Question: Question-2 The following information about two mutually exclusive projects H and K are relevant for requirements (a) to (c) only. W-Max Company is considering investing
Question-2
The following information about two mutually exclusive projects H and K are relevant for requirements (a) to (c) only. W-Max Company is considering investing in project-H, which will require an outlay of $500 million. The project will have a four-year life and at the end of that time, the equipment will be scrapped.
The project is expected to generate the following annual cash flows:
| Year-1 | Year-2 | Year-3 | Year-4 | |
| Cash inflows | $540m | $440m | $460m | $400m |
| Cash outflows | $315m | $245m | $265m | $250m |
The company has a required rate of return of 10.38%. The company normally has two-year payback criteria.
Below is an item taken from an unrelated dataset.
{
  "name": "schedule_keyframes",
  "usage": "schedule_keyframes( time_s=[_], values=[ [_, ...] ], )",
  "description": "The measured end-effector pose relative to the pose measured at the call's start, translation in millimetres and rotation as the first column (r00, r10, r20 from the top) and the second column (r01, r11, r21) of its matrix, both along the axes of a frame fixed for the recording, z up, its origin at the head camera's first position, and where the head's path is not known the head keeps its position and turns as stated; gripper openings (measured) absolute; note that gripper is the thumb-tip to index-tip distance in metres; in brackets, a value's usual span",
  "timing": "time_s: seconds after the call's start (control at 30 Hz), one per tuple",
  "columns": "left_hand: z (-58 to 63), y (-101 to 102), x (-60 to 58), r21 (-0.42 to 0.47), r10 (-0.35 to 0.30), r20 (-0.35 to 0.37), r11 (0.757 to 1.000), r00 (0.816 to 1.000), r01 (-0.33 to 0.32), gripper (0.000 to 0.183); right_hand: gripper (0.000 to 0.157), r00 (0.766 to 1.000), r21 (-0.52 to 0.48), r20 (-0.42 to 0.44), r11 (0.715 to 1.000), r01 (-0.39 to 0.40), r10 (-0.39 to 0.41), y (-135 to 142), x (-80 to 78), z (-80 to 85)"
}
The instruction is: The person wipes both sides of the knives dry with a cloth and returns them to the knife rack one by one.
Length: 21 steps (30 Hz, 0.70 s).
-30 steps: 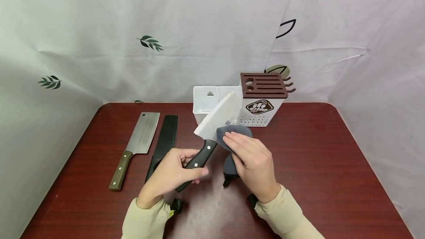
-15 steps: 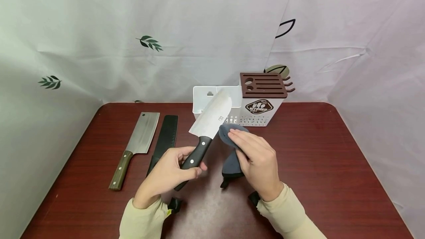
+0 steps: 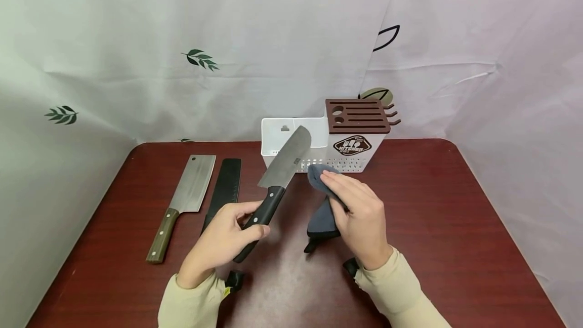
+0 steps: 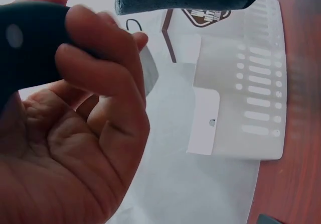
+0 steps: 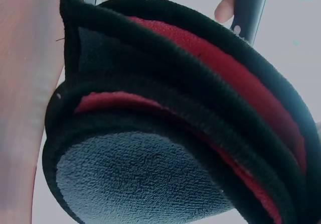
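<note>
Both forearms enter from the near edge, angled inward; the left sleeve (image 3: 189, 302) and right sleeve (image 3: 401, 287) are pale yellow, with a black unit (image 3: 234, 281) at the left wrist.

The left hand (image 3: 223, 239) grips the black-handled knife (image 3: 280, 171): the fingers curl around the handle and the thumb lies across its upper side. The knife is held above the table (image 3: 437, 206), blade directed away from the person and inclined toward the right.

The right hand (image 3: 362, 216) pinches the folded grey-blue cloth (image 3: 323, 224), with the fingers close together on the upper fold and the thumb below. This hand points forward and toward the left. In the head view the cloth appears just beside the blade, with a visible gap between them. The right wrist view shows black edging and red inner faces on the cloth.

To the left, a wooden-handled cleaver (image 3: 191, 183) and an all-black knife (image 3: 226, 183) lie side by side on the table; the left hand partly hides the black knife.

Beyond the hands stands a white rack (image 3: 352, 147) with a brown slotted top (image 3: 360, 115) and hooks on its right side. A white leaf-printed sheet (image 3: 273, 24) forms the background.
</note>
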<state>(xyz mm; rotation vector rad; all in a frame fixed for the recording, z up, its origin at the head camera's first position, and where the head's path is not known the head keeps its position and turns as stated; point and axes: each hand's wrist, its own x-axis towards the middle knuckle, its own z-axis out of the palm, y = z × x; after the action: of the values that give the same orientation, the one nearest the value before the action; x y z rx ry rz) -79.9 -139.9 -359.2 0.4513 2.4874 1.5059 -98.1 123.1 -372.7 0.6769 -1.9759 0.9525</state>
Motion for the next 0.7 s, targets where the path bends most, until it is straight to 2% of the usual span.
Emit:
schedule_keyframes(
  time_s=[0.17,0.4,0.57,0.7],
  values=[
    [0.7,-3,0.8,-0.010,0.030,-0.006,1.000,1.000,-0.030,0.048,0.036,1.000,-0.005,0.022,1.000,0.016,-0.016,3,-1.8,-1.6],
    [7.7,-12,-0.1,-0.020,0.059,0.014,0.998,0.998,-0.059,0.044,0.037,0.999,-0.006,0.036,0.999,0.035,-0.034,6,-3.3,0.0],
    [17.0,-16,-3.2,-0.058,0.056,0.025,0.997,0.998,-0.055,0.049,0.037,0.998,-0.004,0.042,0.999,0.042,-0.042,7,-3.5,-0.3],
    [29.6,-19,-8.6,-0.064,0.048,0.029,0.997,0.998,-0.046,0.050,0.037,0.998,-0.007,0.045,0.999,0.044,-0.044,8,-3.7,0.2]
  ],
)
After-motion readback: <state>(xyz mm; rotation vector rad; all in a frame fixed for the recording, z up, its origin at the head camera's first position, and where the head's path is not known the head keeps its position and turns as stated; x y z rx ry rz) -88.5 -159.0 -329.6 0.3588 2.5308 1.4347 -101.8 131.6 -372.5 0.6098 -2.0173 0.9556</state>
The applicable tax rate is 30%.
The alternative project-K offers the following net cash flows:
Year-0 ($600m); Year-1 $124m; Year-2 $176m; Year-3 $239m and Year-4 $280m.
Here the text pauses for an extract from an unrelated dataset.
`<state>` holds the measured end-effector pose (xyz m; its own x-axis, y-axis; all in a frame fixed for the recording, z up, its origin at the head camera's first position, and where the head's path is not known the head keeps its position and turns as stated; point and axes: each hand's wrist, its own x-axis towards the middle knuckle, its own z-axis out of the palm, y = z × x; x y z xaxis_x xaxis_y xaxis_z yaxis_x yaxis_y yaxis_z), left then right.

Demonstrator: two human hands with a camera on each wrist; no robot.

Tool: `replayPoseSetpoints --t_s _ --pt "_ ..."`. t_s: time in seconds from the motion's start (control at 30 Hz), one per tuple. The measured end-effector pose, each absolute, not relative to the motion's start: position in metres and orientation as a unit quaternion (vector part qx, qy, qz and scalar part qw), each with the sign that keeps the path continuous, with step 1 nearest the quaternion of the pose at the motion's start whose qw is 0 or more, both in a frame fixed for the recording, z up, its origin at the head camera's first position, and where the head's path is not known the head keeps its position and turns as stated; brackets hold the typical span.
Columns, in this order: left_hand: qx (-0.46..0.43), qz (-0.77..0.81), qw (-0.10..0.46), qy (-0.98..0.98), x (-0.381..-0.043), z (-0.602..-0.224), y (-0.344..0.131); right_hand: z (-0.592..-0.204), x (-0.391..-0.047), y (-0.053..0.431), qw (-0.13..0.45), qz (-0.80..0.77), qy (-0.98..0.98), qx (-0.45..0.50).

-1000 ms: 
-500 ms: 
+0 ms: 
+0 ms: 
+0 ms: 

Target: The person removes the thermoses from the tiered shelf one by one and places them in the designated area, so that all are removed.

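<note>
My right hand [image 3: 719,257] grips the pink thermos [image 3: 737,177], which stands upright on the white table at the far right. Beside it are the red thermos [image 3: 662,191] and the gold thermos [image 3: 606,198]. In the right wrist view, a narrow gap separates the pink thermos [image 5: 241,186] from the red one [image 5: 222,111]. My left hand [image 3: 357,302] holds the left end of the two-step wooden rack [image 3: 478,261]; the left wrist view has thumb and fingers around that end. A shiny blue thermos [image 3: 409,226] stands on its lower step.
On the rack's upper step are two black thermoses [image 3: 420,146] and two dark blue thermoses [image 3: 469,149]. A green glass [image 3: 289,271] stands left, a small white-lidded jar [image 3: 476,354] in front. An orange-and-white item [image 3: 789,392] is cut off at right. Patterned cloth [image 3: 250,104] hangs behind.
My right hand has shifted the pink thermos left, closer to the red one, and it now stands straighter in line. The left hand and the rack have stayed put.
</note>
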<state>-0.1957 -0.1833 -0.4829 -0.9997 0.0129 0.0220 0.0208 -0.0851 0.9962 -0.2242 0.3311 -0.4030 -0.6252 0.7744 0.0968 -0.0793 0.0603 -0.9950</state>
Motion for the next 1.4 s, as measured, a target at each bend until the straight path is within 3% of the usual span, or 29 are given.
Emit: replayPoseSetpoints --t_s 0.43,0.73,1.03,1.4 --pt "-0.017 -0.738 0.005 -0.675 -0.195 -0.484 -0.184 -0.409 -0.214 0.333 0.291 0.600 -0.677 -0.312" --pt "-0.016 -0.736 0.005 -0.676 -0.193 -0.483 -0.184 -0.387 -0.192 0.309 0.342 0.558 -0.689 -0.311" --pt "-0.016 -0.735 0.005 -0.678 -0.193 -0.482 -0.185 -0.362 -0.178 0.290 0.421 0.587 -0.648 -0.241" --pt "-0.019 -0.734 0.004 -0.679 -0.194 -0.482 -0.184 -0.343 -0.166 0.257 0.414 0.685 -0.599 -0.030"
Calculate the NPV, IRR, PVI, Payback period and Discounted payback period for projects H and K. Once completed you need to then find the crossover rate between project H & K based on cash flow data above. You need to provide the range of required rates for which either project H or project K would be preferred. Once you have found the required rates, what project would you select given the required rate of return is 10.37%?
You may use excel. Show workings or simply state variables used in your calculation.